The Transshipment Problem

The transshipment problem is very similar to the transportation problem. It has supply nodes ${\cal S}$ where goods enter the network and demand nodes ${\cal D}$ where goods leave the network. However, it also has transshipment nodes ${\cal T}$ where goods neither enter nor leave, but shipments may be assembled or divided before being shipped onwards. The set of all nodes ${\cal N} = {\cal S} \cup {\cal T} \cup {\cal D}$. Unlike the transportation problem, the transshipment problems does not assume there are any arcs present in the network, rather the set of arcs ${\cal A} \subseteq {\cal N} \times {\cal N}$ must be defined explicitly. Figure 1 shows an example transshipment network from the American Steel Transshipment Problem.
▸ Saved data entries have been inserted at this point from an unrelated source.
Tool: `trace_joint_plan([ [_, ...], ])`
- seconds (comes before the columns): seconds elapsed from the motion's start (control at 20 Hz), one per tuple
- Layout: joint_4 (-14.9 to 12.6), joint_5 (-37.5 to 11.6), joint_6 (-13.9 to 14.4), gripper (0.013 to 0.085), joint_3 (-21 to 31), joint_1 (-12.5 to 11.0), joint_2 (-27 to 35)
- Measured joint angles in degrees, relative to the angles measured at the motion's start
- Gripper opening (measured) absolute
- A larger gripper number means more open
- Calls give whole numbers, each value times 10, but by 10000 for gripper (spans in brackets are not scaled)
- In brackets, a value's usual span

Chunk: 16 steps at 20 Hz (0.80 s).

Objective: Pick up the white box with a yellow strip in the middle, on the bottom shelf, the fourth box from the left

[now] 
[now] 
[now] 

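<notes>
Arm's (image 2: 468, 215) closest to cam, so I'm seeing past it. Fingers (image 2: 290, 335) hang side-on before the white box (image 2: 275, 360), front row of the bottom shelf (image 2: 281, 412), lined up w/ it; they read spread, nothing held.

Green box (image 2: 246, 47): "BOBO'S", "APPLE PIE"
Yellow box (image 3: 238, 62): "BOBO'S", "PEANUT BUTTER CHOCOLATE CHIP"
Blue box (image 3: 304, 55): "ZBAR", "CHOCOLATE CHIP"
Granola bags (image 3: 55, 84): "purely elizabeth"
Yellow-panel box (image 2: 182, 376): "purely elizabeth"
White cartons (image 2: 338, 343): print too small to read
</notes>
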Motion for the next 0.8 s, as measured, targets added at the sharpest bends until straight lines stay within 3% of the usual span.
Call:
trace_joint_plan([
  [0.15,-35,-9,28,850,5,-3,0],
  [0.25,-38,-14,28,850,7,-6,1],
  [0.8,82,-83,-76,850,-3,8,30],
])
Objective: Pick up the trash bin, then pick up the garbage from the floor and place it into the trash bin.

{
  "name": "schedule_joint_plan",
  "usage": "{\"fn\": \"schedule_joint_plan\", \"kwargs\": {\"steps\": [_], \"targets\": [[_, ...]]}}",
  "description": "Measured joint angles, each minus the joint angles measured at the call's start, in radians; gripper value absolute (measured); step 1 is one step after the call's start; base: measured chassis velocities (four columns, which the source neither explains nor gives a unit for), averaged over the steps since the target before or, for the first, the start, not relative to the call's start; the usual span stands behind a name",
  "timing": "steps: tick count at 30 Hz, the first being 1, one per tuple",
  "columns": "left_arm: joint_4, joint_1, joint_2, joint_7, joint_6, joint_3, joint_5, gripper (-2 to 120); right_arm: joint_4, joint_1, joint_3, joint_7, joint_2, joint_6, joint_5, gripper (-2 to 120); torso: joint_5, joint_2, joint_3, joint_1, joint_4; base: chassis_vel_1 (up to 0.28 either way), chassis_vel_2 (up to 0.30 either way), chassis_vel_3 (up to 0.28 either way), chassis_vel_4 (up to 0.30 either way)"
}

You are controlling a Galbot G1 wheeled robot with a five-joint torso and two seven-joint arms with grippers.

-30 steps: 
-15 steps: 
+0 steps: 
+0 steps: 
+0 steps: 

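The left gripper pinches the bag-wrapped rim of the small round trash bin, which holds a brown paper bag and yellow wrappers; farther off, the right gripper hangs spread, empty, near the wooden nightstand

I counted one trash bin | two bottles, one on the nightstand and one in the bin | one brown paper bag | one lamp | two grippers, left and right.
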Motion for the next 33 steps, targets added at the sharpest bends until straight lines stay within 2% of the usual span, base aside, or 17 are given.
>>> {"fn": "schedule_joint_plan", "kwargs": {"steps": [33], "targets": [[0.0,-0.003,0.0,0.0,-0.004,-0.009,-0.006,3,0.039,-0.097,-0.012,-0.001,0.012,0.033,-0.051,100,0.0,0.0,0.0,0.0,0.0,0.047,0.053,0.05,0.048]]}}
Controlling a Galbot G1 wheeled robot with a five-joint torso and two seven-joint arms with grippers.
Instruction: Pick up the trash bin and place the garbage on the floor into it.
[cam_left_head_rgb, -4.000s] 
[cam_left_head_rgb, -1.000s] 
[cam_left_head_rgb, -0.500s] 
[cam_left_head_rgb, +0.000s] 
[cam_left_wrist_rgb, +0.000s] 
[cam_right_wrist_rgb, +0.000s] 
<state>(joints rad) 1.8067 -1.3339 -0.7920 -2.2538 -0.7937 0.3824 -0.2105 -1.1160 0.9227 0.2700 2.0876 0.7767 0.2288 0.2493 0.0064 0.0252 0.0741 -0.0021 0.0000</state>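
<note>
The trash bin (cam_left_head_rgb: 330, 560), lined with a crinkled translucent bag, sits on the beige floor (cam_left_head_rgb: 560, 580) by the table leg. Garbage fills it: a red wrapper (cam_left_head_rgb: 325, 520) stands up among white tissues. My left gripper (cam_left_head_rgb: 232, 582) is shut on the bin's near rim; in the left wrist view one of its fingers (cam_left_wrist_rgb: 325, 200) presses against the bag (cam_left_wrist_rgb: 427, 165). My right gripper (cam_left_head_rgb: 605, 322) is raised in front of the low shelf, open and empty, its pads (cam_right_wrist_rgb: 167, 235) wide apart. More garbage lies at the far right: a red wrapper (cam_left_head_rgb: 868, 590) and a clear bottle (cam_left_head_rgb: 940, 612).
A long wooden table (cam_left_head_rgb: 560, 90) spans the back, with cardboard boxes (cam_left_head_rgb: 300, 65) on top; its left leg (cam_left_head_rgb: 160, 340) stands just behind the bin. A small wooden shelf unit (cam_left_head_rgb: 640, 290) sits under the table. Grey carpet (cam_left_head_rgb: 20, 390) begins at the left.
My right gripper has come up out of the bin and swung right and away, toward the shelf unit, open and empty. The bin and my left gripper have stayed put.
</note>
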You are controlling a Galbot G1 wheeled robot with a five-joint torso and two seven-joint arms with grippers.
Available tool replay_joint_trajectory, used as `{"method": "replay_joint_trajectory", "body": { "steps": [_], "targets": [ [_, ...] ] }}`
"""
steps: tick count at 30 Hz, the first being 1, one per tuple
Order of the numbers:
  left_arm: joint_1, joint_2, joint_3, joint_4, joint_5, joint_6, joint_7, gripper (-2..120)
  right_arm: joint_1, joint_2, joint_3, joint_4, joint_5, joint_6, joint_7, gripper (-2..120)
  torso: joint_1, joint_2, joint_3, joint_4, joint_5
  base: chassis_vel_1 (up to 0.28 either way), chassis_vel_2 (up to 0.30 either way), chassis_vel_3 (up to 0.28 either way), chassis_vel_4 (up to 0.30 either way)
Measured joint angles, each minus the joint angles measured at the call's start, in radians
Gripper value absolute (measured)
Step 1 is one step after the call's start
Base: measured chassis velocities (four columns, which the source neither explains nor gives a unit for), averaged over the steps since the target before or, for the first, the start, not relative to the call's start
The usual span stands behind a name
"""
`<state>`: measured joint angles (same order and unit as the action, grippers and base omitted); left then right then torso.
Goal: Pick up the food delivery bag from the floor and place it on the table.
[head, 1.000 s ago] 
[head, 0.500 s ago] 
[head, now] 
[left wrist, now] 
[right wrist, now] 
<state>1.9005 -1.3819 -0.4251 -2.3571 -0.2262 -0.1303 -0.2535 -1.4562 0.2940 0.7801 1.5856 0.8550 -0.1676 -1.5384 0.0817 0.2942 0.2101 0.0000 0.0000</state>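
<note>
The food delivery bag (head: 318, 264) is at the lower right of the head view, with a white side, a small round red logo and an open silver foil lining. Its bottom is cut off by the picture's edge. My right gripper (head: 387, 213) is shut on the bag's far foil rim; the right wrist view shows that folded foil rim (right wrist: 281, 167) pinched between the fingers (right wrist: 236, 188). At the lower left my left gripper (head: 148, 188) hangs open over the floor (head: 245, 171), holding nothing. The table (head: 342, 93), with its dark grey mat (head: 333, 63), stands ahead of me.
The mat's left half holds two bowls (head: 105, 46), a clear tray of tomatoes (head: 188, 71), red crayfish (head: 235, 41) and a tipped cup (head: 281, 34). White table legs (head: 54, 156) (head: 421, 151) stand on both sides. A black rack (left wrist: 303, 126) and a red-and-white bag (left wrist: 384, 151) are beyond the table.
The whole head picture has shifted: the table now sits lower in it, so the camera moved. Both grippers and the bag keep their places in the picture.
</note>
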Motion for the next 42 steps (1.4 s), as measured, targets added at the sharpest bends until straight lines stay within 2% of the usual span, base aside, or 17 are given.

Figure 1 The transshipment network from the American Steel Transshipment Problem

steel_network.jpg

In Figure 1 ${\cal S}$ = { Youngstown, Pittsburgh }, ${\cal D}$ = { Albany, Houston, Tempe, Gary }, ${\cal T}$ = { Cincinnati, Kansas City, Chicago }.and ${\cal A}$ = { (Youngstown, Albany), (Youngstown, Cincinnati), (Youngstown, Kansas City), (Youngstown, Chicago), (Pittsburgh, Cincinnati), (Pittsburgh, Kansas City), (Pittsburgh, Chicago), (Pittsburgh, Gary), (Cincinnati, Albany), (Cincinnati, Houston), (Kansas City, Houston), (Kansas City, Tempe), (Chicago, Tempe), (Chicago, Gary) }.

There is a supply of goods at each supply node, a demand for goods at each demand node and a cost for shipping goods along each arc.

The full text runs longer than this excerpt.